3. Standards and Controls
Don't be intimidated by the fact that you're going to collect personal information, know who’s affiliated with whom, who does what, and when someone's CPR certification expires. Yes, you're collecting and managing a lot of personal data. So protect yourself with standards that are already established and audit controls that prove compliance with those standards. There are many standards that are already established. There are Homeland Security Presidential Directives and data standards to national infrastructure protection that define clearly at the federal level what an individual should be, and what that individual's profile should look like in order to comply with federal recommendations and mandates.
4. Empower Officers
To establish a trusted community, we need to empower our officers and emergency responders with accurate, real-time information that’s above question, not on a card anyone could forge. Many of the government-issued IDs responders carry can be easily replicated. They may not have the security features that are invisible to the eye that a bona-fide Real ID has, but in a flash and pass program, someone would likely get through.
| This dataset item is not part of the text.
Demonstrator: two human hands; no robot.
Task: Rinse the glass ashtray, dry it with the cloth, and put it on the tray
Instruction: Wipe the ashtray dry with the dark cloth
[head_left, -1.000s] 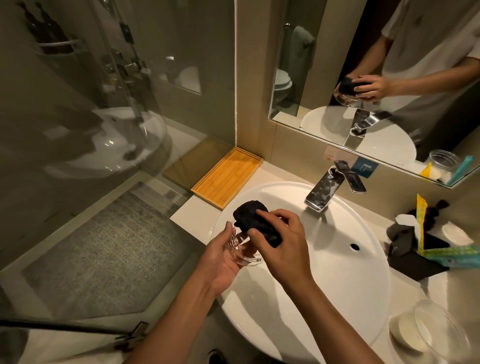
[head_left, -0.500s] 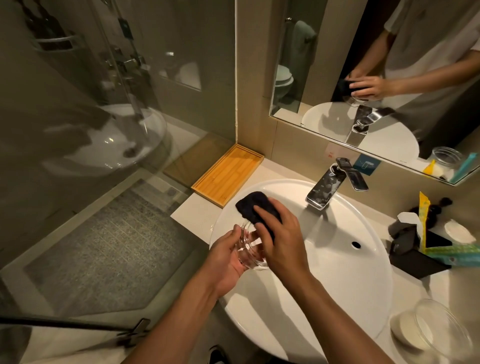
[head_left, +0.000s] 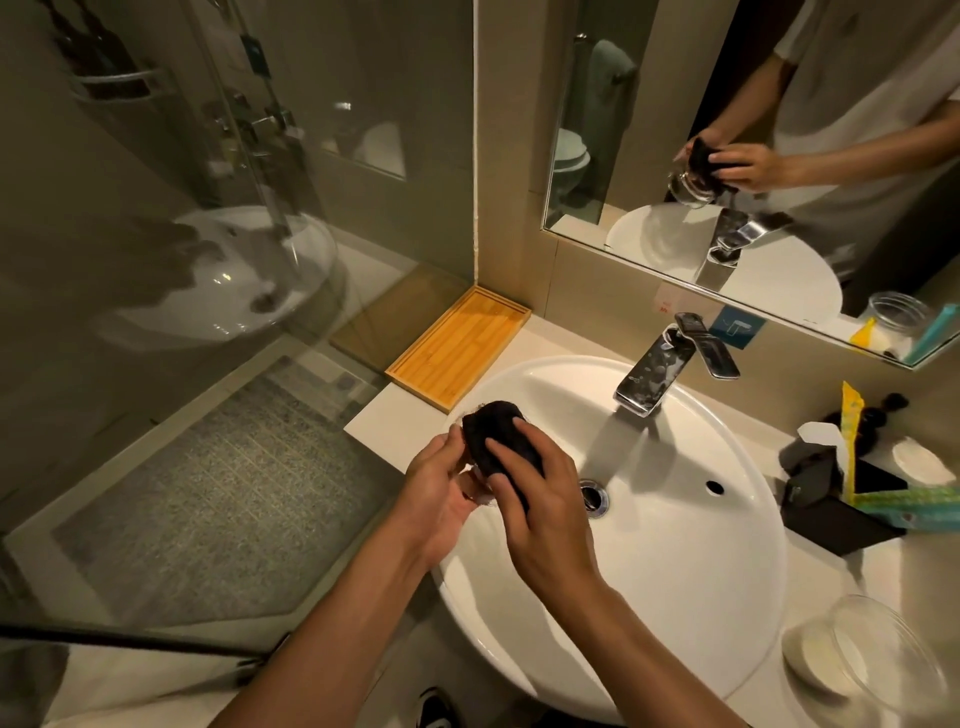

SWAC’s trusted community empowers security personnel with real-time information that does not disclose personal information, but rather, privately says that an individual accessing critical infrastructure meets the criteria to access the location at a specific moment in time. When we consider identities, affiliations and skill sets as part of the access decision equation, it drastically cuts the chaos at entry points, enabling our public safety officers to more efficiently and effectively control entry to critical incident scenes.
Implementing this type of program will absolutely improve operational efficiency. As responders, we act and don't want to stand in line waiting. So there must be throughput. This has to be an operational tool that, with a click of a scanner, gives you relevant information. It reduces the risk involved for responders at those scenes, as well as for the community. We reduce the risk by implementing technology that ensures that people have a need to be there. Another key consideration is that, in this economy, many police, fire, EMS and other municipal organizations and government agencies are under tremendous pressure to make cuts, resulting in smaller budgets and fewer staff members.
We now have trained police officers managing these records in Excel, trying to enter them and keep track of when people need to recertify their trainings. It’s not manageable without a lot of administrative effort. Formal personnel assurance programs like SWAC relieve trained officers of desk duties, putting them back out in the community where they can do their jobs.
Use of trusted responder communities also clearly reduces the cost of incident response, improves cooperation with the expanded community, and allows solution providers to maintain and manage audit records for compliance, for reimbursement from emergency funds and more. All of this record keeping is essential for following the administrative procedures required in the bureaucratic world in which we live.
Daniel W. Krantz is managing director and CEO of Real-Time Technology Group.